日本オラクルは、7月10日、アプリケーション事業に関する記者説明会を開いた。米オラクルで日本のアプリケーション事業を総括するディック・ウォルベン氏が、2007年度(2006年6月~2007年5月)の事業を振り返るとともに、新年度の事業戦略を語った。
手組み文化からの移行を促し、市場創出を目指す
「日本は、年間14兆5560億円ものIT投資をしている国。だがそのうち、ERPパッケージの市場はわずか1%以下に過ぎない」。米オラクルの日本アプリケーションビジネス担当シニア・バイスプレジデントのディック・ウォルベン氏はこう指摘する。こうした状況を踏まえ、同氏は「日本にはパッケージソフトの市場はまだない」と断言。「これから市場を作っていくのが我々の戦略だ」と力強く宣言した。
先日発表されたとおり(=関連記事)、日本オラクルのアプリケーション事業は好調そのものだ。2007年度(2006年6月~2007年5月)のライセンス売上は60%の伸びを記録し、「商談規模は2倍になった」(ウォルベン氏)という。「特に300万ドル以上の大規模案件がすべて成約につながったのがよかった」とウォルベン氏は振り返る。

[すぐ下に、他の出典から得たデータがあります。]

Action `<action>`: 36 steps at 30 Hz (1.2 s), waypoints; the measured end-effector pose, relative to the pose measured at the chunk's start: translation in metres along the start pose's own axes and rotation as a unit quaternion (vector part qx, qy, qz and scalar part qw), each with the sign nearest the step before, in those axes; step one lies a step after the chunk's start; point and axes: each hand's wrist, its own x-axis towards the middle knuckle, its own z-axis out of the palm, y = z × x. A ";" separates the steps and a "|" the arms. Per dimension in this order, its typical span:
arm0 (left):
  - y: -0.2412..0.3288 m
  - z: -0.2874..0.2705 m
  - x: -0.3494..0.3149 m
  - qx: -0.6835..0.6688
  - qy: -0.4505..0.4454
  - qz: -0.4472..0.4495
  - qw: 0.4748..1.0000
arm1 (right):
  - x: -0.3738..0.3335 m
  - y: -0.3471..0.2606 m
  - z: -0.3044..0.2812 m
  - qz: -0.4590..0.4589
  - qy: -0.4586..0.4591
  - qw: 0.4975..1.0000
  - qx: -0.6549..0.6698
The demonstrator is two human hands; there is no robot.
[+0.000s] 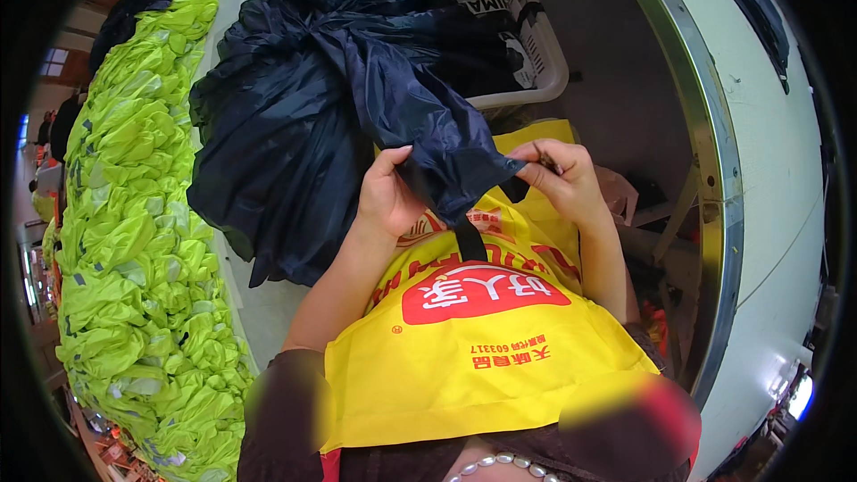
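A large bunch of thin, shiny navy fabric (pixel 277 125), gathered in folds, lies in front of me and hangs toward my lap. My left hand (pixel 391 203) grips its near flap, with the thumb on top and the other fingers hidden behind the cloth. At the flap's right corner, my right hand (pixel 571 186) pinches the edge beside a small round snap-like fitting (pixel 511 164). A small dark brown object (pixel 548 162) shows among the right hand's curled fingers; its kind is unclear. Below the flap hangs a short black strap (pixel 470 241).
A white plastic basket (pixel 558 71) holding more dark cloth stands beyond the fabric. To the left, a long heap of lime-yellow garments (pixel 134 214) covers a surface. A metal-edged pale table (pixel 759 170) curves along the right. My yellow apron (pixel 446 393) spreads beneath my hands.
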 end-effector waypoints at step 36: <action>0.035 0.009 -0.035 0.315 0.046 0.062 0.946 | 0.028 0.043 0.016 0.136 -0.081 0.971 0.177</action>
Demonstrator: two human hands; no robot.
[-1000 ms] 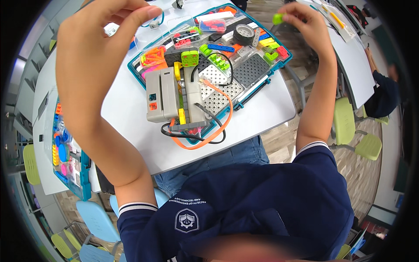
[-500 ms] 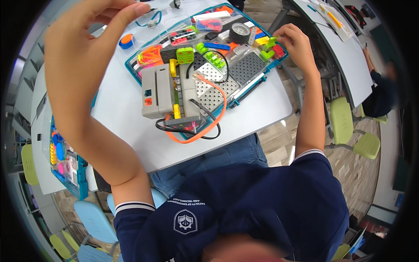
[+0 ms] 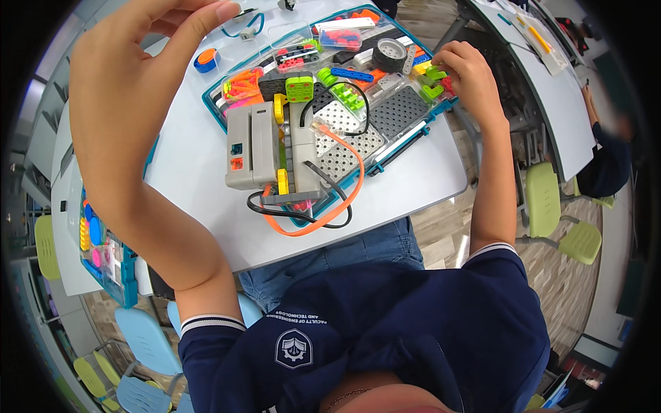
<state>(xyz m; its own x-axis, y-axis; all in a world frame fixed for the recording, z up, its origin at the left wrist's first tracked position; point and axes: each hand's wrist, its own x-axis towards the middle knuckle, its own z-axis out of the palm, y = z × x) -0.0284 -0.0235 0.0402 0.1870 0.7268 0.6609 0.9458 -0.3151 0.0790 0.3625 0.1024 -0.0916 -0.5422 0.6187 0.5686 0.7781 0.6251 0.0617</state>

だが、冒頭にウォルベン氏が指摘したように、市場そのものが小さい状況では、次の成長を描くことは難しい。ウォルベン氏は「ERPは中堅中小の時代といわれるが、大企業3000社のうち導入されているのは約半分にすぎない」と語り、自社開発からパッケージへの移行を促し、市場を創出していく考えを示した。併せて「自社開発よりも魅力があることを伝えないといけない」として、システムインテグレータに対しての働きかけも強めていく。
Fusionは来年4月か5月に登場?
市場創出にあたって、オラクルが力を入れていくのは“外向き”のアプリケーションだという。「歴史的にみれば、IT投資は経理部門の効率を向上させるといった“内向き”のものだった。だが現在の企業経営者は、CRMやSCMといった“外向き”のアプリケーションを求めている」(ウォルベン氏)。オラクルはCRMのシーベルや、BIのハイペリオンといった、“外向き”のアプリケーションを相次いで買収している。
また、複数のパッケージを組み合わせて使うため、SOA(サービス指向アーキテクチャ)などの技術面にも取り組んでいる。同日には、異種アプリケーションの統合基盤「アプリケーション統合アーキテクチャ(AIA)」を発表。Oracle E-Business Suite(EBS)とSibelの統合利用を実現する「プロセス統合パック」の提供を開始した。
なお、2008年のリリースがアナウンスされている次世代アプリケーション「Oracle Fusion Applications」については、「恐らく期末の来年4月か5月頃の登場になるため、業績上のインパクトはあまり考慮に入れていない」(ウォルベン氏)。「日本企業は事例(実績)重視」(ウォルベン氏)のため、新規顧客にはFusionを、既存顧客には当初、AIAによる既存製品の統合利用を勧める方針だ。
そのほかの施策としては、顧客満足度の向上に取り組む。海外に比べて低い日本のアップグレード状況を向上させるため専任組織「Japan Upgrade Management Office」を設置し、アップグレードを推進。サポートプログラムの積極的な展開や、コンサルタントの増員によるコンサルティングサービスの拡大、パートナービジネス推進部の人材増強などの策を打つ。